Homeless people have rates of respiratory infections far greater than in the general population. At one hospital in Seattle, 32 percent of people who had a common respiratory illness were homeless, compared with 7 percent of all patients hospitalized, according to a study published last year that was written by Dr. Chu and others.
Norbert Alarcon, a former janitor, has been homeless for two years and sleeps in a tent made from plastic sheeting in a forested area of National City, near San Diego. When police officers and outreach workers approached him last week he had a severely swollen hand from a deep cut he sustained in a bicycle accident. The officers urged him to seek treatment but Mr. Alarcon insisted his hand was fine. “It has color now,” he said of his hand, which was bandaged with postal packing tape. “Before it didn’t have any color.”
The hepatitis A outbreak of 2017-18 infected approximately 600 people in San Diego County, according to Natasha Martin, a specialist in infectious diseases at the University of California, San Diego. Hepatitis A is transmitted through fecal matter, sometimes by people who prepare food with unwashed hands.
The authorities and charitable organizations fought the spread of that disease aggressively with a vaccination campaign, street cleaning and the placement of hand-washing stations on sidewalks. But the measures did not arrive in time to prevent the 20 deaths.
“Had the emergency campaign occurred earlier, it would have had an even greater impact on preventing transmission,” Dr. Martin said.
Doctors say the threat of coronavirus is analogous to that of hepatitis but with at least one key difference.

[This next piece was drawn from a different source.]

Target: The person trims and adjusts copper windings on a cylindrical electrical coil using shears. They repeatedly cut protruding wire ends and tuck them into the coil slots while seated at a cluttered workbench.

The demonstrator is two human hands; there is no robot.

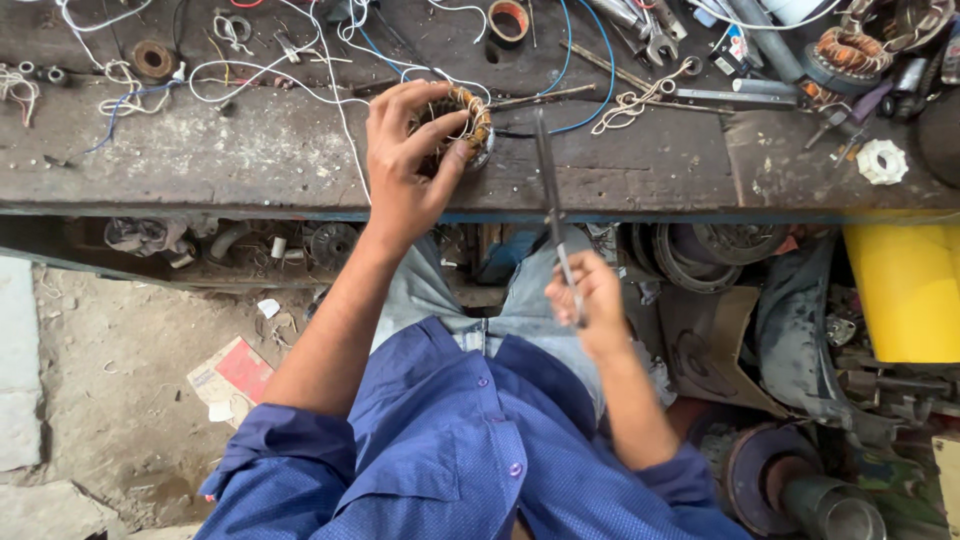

“Obviously we don’t have a vaccine for coronavirus,” said Dr. Robert T. Schooley, an infectious disease expert who advised the San Diego city government during the hepatitis outbreak.
Dr. Schooley said that early studies of the coronavirus show that it spreads easily within households, and that homeless shelters can be considered giant households.
He called those experiencing homelessness a “silent population” because outbreaks are recognized more slowly in that group than in groups that have better access to medical care.
David Corpus, a former dishwasher at a restaurant who has been homeless for a decade, is not only silent but hidden, too. On Wednesday a police officer, Daniel Duran, had to walk 200 yards in a pitch-black, dank subterranean drainage ditch to order Mr. Corpus out of the tunnel, which runs under a shopping center.
“Police Department! Who’s in there?” Officer Duran said as he spotted the piece of plywood that Mr. Corpus was hiding behind.
Mr. Corpus has diabetes and high blood pressure, and his hands cramp up for unknown reasons. He has not seen a doctor in months, he said.
“I don’t like it in the tunnels,” Mr. Corpus said as he emerged into daylight, squinting under the California sky. “But it’s the only place I can go.”